TASK BRIEF
Within this material, find every line where the string "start" appears, and copy it out.
*** PROVIDED MATERIAL ***
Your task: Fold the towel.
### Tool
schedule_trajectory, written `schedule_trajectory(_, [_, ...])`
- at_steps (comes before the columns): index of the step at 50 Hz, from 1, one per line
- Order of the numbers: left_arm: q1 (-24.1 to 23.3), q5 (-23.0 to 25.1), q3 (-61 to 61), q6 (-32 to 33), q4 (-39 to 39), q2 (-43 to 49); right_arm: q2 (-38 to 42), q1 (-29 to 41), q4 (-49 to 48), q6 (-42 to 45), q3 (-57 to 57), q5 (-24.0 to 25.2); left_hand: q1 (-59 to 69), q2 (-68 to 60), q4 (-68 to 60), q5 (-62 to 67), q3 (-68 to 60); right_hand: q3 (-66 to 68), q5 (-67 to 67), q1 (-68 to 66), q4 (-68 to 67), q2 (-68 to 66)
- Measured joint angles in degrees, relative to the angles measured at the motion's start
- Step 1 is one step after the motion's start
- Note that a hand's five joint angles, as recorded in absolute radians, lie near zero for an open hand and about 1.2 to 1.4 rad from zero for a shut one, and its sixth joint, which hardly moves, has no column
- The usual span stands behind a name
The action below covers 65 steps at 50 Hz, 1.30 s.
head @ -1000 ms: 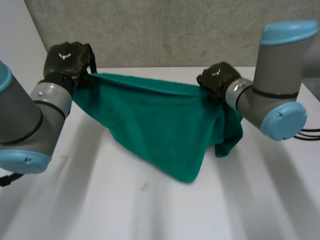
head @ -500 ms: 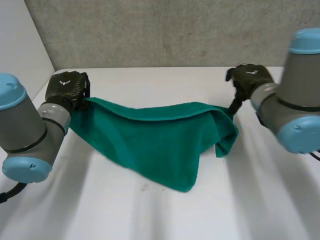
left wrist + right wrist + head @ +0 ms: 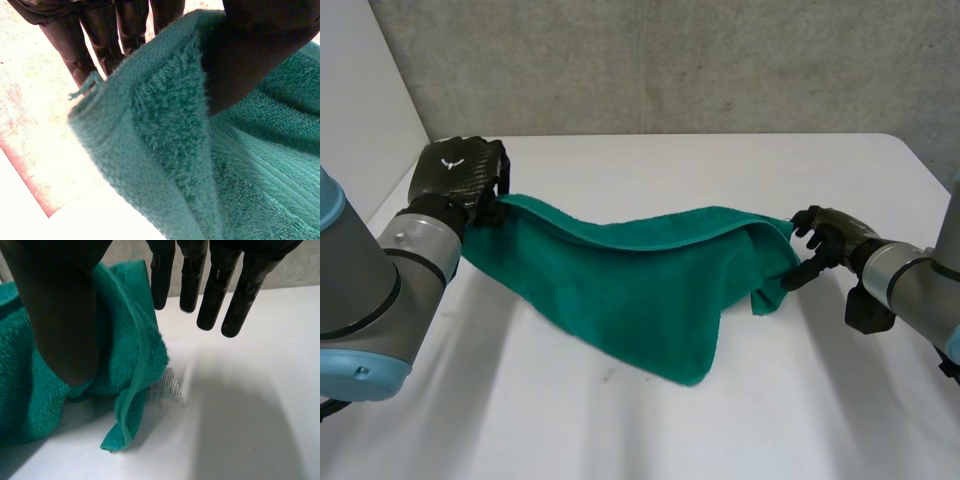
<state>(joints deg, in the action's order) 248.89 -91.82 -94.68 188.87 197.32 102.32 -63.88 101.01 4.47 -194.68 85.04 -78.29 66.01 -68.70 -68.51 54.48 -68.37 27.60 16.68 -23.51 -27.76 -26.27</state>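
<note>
- This is looking like a robotics lab or test cell, not a home.
- A left arm (image 3: 370, 290) and a right arm (image 3: 910, 285), machine-built with grey joints and light-blue caps, are reaching over a plain white table (image 3: 650, 430).
- A bare grey wall (image 3: 670, 60), rough like concrete, is standing behind the table, and a white panel (image 3: 360, 110) is closing off its left side.

The left arm (image 3: 365, 285) is a thick grey cylinder with a thin black band near the wrist and a light-blue cap; the left hand (image 3: 453, 178) is black, its woven-pattern back bearing a small white emblem; the right arm (image 3: 905, 285) is grey too; the right hand (image 3: 832, 232) is black; its fingers (image 3: 214, 295) are slim, glossy and round-tipped.
</note>
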Motion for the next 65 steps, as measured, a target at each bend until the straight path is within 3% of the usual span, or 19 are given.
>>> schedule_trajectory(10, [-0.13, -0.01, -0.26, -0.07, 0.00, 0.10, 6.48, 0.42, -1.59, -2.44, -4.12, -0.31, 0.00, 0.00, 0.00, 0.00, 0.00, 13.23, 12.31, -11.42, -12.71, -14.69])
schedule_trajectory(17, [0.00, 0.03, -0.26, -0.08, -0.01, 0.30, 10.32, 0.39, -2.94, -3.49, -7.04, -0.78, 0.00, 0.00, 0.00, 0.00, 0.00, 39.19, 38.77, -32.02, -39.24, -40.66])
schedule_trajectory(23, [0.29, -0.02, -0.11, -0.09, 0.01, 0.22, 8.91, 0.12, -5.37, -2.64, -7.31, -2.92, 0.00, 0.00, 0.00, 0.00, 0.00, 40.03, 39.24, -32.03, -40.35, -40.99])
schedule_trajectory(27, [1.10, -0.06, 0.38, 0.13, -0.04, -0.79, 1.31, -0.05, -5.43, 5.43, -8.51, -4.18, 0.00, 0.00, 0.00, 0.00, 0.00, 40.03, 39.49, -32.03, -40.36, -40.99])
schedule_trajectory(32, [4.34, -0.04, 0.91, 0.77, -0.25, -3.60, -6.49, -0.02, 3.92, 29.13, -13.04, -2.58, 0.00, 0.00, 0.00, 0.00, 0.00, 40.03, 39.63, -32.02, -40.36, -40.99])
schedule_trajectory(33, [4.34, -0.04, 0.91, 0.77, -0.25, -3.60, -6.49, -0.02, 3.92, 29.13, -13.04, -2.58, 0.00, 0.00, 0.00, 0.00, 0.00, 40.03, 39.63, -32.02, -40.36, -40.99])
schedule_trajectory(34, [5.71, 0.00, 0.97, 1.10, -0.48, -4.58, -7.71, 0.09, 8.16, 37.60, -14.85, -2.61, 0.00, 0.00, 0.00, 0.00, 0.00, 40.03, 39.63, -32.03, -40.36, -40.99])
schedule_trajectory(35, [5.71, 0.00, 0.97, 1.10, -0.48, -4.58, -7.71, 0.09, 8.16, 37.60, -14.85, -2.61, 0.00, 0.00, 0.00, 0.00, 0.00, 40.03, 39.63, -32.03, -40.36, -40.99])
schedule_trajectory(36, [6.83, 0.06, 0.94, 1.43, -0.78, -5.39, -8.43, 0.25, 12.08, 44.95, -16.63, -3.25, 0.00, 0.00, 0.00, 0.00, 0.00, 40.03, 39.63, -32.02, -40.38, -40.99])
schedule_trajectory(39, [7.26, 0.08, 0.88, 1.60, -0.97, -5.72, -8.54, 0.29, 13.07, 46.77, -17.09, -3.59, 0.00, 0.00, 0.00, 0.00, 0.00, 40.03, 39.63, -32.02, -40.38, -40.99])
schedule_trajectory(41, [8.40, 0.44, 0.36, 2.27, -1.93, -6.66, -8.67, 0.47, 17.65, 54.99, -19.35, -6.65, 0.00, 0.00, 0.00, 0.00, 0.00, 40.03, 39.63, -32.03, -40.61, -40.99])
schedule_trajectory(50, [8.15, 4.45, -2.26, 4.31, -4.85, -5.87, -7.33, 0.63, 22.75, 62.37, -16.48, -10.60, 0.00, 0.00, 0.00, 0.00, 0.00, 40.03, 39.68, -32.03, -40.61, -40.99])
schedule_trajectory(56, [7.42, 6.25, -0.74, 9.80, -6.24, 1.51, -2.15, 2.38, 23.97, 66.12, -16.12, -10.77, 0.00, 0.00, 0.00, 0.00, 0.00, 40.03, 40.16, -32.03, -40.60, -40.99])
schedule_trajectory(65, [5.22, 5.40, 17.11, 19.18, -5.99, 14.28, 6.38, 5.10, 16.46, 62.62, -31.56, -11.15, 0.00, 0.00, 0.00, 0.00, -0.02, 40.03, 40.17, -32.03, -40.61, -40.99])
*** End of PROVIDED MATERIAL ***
RESPONSE
- Measured joint angles in degrees, relative to the angles measured at the motion's start
- Step 1 is one step after the motion's start

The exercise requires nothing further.